Pavel likes grid maze. A grid maze is an n × m rectangular maze in which each cell is either blank or a wall. You can walk from one cell to another, as long as both cells are blank and have a common edge.

Pavel draws a grid maze, and all the blank cells contained form a connected area. In other words, you can go from any blank cell to any other blank cell. If Pavel's maze has too few walls, he doesn't like it. He hopes to convert k blank cells into walls, so that all remaining cells can still form a connected area. Please help him achieve this task.

Input

The first line contains three integers n, m, k (1 ≤ n, m ≤ 500, 0 ≤ k <s), where n and m are the height and width of the maze, respectively, and k is the number of walls Pavel wishes to join , And the letter s indicates the number of blank cells in the original maze.

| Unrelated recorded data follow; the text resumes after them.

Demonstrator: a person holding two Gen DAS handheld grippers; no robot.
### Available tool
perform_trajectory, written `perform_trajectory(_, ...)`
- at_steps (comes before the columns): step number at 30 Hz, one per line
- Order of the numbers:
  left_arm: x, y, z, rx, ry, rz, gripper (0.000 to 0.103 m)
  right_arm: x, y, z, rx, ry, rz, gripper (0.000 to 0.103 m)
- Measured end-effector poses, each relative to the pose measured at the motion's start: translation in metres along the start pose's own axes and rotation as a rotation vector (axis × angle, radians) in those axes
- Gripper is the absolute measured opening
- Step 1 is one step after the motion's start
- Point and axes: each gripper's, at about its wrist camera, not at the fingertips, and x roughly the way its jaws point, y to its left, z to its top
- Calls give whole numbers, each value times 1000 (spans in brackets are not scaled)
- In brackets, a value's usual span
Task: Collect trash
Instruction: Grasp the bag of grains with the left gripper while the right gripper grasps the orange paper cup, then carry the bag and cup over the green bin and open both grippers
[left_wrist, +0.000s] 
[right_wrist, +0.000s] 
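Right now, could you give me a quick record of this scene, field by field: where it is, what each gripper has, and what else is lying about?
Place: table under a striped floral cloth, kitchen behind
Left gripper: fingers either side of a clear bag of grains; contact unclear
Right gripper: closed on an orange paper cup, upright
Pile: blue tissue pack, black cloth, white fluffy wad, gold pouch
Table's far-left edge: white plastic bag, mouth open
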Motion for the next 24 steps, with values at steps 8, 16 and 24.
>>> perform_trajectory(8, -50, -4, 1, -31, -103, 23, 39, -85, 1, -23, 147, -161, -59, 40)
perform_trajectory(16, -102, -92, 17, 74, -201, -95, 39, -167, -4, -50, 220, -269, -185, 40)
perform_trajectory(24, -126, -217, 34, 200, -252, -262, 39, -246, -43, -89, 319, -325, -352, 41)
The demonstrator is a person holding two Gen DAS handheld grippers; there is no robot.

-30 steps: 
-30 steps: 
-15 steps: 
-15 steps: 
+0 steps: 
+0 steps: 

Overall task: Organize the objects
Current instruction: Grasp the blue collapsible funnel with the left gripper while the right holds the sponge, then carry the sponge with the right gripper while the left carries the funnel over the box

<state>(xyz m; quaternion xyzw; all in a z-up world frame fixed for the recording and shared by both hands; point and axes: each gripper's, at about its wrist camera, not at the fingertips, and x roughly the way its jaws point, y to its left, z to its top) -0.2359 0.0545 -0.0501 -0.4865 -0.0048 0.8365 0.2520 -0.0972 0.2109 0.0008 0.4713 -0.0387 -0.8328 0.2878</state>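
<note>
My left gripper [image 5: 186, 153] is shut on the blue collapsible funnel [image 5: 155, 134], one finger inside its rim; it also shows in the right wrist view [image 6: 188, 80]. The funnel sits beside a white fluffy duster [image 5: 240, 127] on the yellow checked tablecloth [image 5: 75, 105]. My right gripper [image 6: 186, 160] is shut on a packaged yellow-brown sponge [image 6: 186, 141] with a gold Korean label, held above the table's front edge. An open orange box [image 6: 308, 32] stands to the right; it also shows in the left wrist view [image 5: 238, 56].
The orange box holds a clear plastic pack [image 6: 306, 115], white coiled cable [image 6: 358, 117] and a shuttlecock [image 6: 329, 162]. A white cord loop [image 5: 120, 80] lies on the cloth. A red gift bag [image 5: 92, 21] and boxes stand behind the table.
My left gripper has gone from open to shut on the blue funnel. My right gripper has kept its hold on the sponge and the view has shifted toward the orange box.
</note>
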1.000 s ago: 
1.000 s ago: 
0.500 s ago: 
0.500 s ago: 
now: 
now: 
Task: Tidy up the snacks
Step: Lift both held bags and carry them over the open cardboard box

In the next n lines, each line contains m characters. They describe the original maze. If a character in a row is equal to ".", The corresponding cell is blank; if the character is equal to "#", the cell is a wall.

Output

Print n lines, each line containing m characters: a new maze that meets Pavel's needs. Identify the original blank cells that have been converted to walls as "X"; other cells must be left unchanged (that is, "." And "#")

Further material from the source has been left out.